-- PROBLEM TO SOLVE --
Nothing outside the stretch is wanted. Repeat exactly the lines of the listing below from the one that contains "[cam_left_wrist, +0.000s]" through the one that contains "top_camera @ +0", both ends included.

[THE DATA Boundary: Start]

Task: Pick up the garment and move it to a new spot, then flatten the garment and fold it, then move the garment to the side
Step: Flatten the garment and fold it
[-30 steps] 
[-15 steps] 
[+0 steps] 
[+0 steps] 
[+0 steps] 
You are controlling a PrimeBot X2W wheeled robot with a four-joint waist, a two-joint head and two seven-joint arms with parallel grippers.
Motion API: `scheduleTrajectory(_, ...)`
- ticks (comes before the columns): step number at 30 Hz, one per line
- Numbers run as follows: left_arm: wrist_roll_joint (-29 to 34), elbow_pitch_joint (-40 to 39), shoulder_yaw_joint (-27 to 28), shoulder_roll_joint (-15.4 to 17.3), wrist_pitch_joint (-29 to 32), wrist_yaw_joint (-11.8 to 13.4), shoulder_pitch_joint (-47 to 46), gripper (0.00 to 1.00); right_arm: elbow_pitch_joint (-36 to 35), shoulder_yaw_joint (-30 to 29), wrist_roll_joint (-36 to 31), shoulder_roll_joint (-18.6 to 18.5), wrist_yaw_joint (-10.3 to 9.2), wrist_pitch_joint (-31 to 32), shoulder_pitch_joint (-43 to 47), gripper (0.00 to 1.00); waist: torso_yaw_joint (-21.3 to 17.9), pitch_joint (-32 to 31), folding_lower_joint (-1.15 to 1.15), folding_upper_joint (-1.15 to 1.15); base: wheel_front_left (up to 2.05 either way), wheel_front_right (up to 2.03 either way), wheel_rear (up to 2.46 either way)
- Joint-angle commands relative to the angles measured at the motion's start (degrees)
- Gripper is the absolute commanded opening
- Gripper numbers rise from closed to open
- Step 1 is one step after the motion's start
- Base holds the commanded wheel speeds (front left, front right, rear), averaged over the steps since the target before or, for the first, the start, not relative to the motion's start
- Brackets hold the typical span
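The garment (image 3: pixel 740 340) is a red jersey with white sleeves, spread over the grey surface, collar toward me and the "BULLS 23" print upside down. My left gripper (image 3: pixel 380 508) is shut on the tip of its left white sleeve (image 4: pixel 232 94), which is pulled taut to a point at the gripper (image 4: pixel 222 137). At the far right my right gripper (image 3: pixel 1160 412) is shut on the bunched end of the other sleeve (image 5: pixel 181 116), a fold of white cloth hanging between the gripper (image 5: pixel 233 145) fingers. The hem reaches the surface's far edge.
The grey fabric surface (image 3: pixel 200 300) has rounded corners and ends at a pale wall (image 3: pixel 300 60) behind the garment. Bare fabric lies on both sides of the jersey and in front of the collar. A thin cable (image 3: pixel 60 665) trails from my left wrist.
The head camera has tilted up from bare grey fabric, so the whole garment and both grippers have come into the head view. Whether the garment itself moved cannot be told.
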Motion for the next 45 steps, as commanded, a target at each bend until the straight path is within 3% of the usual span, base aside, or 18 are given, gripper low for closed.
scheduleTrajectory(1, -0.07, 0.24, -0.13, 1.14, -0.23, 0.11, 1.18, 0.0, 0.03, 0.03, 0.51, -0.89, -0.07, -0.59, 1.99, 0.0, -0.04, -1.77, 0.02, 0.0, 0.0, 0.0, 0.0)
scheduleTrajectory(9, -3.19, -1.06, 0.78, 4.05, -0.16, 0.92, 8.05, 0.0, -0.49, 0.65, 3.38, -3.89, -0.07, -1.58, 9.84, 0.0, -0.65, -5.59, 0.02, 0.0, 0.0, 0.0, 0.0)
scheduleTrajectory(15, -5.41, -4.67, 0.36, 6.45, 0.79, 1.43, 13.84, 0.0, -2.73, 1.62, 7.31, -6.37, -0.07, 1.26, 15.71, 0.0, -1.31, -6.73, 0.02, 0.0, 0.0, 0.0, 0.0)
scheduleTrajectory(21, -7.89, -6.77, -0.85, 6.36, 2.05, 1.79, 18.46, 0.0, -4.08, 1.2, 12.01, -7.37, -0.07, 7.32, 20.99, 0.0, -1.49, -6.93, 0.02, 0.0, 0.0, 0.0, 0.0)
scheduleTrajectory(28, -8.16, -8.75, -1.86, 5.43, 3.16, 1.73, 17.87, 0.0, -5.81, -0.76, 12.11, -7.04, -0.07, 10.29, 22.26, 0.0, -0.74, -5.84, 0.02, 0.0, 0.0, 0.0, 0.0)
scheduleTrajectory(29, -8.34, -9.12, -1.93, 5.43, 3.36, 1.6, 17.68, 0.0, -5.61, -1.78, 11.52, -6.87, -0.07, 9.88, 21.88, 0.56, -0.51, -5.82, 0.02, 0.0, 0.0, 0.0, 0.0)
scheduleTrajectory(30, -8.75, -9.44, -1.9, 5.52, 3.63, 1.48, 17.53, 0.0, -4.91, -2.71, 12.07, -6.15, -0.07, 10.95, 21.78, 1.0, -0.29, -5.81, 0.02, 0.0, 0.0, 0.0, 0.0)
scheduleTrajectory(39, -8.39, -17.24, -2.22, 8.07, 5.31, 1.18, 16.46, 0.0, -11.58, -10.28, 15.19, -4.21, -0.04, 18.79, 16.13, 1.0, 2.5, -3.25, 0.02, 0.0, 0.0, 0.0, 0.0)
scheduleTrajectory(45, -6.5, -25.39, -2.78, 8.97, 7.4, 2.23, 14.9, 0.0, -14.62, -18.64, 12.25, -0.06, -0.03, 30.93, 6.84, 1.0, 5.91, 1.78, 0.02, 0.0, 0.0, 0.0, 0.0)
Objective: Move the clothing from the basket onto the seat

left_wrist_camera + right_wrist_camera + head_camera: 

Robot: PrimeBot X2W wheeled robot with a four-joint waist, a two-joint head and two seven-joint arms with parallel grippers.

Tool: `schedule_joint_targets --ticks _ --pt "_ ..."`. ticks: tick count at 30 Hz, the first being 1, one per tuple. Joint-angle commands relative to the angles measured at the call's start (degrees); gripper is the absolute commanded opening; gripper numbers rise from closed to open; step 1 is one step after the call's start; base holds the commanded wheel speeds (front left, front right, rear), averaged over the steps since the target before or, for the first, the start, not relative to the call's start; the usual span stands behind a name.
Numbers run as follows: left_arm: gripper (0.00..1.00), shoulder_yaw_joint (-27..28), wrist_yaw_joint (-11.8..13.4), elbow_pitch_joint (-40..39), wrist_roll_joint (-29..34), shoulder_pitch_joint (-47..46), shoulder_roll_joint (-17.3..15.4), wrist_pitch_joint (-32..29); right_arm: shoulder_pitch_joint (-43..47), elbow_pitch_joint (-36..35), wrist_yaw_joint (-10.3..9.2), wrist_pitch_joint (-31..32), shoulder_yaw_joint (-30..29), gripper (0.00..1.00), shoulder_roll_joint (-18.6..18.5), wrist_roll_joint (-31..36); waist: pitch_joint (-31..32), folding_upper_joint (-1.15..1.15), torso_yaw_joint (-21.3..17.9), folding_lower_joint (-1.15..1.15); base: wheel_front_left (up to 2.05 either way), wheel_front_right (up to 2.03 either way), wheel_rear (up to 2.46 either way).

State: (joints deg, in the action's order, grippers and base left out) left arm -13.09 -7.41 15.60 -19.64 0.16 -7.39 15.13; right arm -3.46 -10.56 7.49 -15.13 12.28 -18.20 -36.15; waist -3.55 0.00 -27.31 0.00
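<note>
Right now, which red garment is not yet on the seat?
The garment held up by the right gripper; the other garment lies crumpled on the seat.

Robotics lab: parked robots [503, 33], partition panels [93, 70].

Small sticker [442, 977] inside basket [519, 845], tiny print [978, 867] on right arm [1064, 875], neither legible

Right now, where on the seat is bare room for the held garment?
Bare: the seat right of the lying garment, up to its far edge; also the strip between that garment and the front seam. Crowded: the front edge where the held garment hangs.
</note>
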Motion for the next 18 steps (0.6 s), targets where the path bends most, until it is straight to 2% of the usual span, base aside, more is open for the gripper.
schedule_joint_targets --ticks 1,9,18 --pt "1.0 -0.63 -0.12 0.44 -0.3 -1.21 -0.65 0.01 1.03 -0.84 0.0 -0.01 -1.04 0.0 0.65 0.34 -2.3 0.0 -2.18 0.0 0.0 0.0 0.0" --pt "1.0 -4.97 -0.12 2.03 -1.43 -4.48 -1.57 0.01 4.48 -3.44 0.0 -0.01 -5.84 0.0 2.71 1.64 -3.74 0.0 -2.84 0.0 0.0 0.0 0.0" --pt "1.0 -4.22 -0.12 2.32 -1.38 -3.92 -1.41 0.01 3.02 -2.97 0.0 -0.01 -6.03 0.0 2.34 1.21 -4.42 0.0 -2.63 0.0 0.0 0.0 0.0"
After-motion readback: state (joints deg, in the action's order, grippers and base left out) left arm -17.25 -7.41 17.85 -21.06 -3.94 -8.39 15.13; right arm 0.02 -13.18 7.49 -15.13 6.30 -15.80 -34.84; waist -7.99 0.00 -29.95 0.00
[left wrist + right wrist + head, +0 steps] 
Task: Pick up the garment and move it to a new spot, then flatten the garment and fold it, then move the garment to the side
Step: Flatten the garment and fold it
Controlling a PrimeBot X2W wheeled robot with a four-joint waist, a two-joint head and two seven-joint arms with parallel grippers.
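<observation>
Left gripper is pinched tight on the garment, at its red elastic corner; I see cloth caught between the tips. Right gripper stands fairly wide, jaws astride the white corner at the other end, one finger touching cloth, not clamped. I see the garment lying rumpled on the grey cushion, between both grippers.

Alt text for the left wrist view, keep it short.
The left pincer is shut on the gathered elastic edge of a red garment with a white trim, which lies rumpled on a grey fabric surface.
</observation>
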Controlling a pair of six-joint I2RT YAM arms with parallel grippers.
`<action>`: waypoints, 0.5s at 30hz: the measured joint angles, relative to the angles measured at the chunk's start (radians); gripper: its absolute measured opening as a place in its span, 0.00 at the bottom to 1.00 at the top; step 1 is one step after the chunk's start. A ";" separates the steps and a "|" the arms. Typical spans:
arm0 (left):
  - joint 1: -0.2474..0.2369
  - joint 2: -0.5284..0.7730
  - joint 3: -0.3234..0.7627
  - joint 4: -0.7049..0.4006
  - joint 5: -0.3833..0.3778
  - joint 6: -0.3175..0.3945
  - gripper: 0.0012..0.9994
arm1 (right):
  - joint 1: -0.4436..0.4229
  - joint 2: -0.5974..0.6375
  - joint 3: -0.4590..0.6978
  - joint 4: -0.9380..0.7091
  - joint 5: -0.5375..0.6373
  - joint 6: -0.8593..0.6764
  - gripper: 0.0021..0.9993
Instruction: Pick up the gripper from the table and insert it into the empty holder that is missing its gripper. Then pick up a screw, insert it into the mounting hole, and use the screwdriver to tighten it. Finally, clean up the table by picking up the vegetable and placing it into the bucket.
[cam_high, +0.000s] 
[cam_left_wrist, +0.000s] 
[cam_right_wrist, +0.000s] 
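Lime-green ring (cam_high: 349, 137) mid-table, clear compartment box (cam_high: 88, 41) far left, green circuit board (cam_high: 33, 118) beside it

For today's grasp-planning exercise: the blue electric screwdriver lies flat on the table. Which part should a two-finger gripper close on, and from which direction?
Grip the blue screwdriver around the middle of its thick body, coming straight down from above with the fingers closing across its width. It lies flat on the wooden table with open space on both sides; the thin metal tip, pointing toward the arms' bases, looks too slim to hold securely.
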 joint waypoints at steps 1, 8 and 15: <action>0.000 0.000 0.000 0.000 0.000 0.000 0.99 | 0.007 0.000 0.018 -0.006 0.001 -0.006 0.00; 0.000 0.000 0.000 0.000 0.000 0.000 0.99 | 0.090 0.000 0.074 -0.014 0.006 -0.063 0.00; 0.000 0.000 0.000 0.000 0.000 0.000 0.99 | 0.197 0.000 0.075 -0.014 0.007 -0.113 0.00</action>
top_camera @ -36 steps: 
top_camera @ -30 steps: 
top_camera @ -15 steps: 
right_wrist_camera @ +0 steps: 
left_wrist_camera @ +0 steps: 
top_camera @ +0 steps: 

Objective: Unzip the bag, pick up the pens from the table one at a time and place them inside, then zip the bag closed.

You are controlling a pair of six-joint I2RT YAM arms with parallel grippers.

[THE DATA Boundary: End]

-- EXERCISE RESULT --
[cam_left_wrist, +0.000s] 
[cam_right_wrist, +0.000s] 
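Lime-green ring (cam_high: 349, 137) mid-table, clear compartment box (cam_high: 88, 41) far left, green circuit board (cam_high: 33, 118) beside it

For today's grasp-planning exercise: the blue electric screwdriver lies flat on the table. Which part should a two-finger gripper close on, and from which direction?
Grip the blue screwdriver around the middle of its thick body, coming straight down from above with the fingers closing across its width. It lies flat on the wooden table with open space on both sides; the thin metal tip, pointing toward the arms' bases, looks too slim to hold securely.
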 joint waypoints at steps 1, 8 and 15: <action>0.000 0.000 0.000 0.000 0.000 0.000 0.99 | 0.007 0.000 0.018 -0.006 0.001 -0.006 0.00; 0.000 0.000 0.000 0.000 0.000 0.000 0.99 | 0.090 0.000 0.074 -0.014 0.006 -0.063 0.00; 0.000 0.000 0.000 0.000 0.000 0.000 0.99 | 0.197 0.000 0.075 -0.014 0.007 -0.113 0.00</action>
top_camera @ -36 steps: 
top_camera @ -30 steps: 
top_camera @ -15 steps: 
right_wrist_camera @ +0 steps: 
left_wrist_camera @ +0 steps: 
top_camera @ +0 steps: 

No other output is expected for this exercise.